Well-known for her covers and drawings for The New Yorker, Kalman has also written and illustrated over a dozen books for children and adults, authored two celebrated illustrated blogs for The New York Times, and has collaborated with the likes of fashion designer Isaac Mizrahi and choreographer Mark Morris. Kalman’s art appears everywhere in the foreground of today’s visual culture illuminating contemporary life with joy and humor, intelligence and insights, curlicues and question marks.
The exhibition, organized by the Institute of Contemporary Art at the University of Pennsylvania, features a selection of 100 original works on paper that span thirty years of illustration for publication as well as less widely seen works in photography, embroidery, textiles, and performance.
Kalman, born in Tel Aviv in 1949, immigrated to the United States at the age of four with her family. She has lived in New York ever since.
The 100 works on view — from preliminary sketches to paintings — are quickly paced and hung as a running narrative of personal memories, cultural references, life’s abundant pleasures and distractions, and the chaos of profound events — all rendered in Kalman’s now signature blend of written text and drawings and infused with her keen sense of the absurd. “I think everything I do is narrative. It’s things that are from my life, and things I’ve seen, and things I’ve seen in books. It’s always telling stories,” she says.
Nothing is lost on Kalman for whom the everyday charm of a nicely wrapped package or an interesting fez holds as much interest as the state of democracy in America today. “As an artist, I’m reporting the big things and the small things. And sometimes you don’t know which is which.”
Kalman’s art is a discipline of daily creativity and observation, and she speaks of her work as a form of journalism. Taking photographs, collecting objects and arranging them, writing in notebooks, drawing in journals, painting pictures, making lists – these are the tools she uses to render an ongoing account of the world as she sees it. “Being curious is a completely natural part of it, and being a busybody, and wanting to know what people are doing, and why, and how it works. And why are you wearing those shoes? And what’s that hole puncher for? The nature of curiosity is both about how people live their lives and about the bigger picture of how the world works,” says Kalman.

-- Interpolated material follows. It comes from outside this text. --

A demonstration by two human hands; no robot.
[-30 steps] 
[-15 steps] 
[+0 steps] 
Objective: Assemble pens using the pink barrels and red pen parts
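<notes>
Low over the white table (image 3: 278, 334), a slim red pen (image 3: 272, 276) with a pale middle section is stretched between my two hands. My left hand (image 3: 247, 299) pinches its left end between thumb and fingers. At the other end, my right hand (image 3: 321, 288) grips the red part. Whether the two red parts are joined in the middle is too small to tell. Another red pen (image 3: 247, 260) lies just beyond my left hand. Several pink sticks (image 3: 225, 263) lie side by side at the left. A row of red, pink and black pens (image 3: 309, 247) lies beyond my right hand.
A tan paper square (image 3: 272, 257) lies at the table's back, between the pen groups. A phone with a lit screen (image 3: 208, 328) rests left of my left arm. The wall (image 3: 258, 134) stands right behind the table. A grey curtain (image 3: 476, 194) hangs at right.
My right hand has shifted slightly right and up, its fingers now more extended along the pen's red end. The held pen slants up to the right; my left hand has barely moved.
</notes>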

Expressive of her habits as a collector of odds and ends, traveler, reader, and avid walker, Kalman has created a special installation as a context for the survey furnished with chairs, ladders and “many tables of many things”– balls of string, things that have fallen out of books, moss, lists, bobby pins. The installation invites viewers to observe her way of structuring the world in and outside of the studio.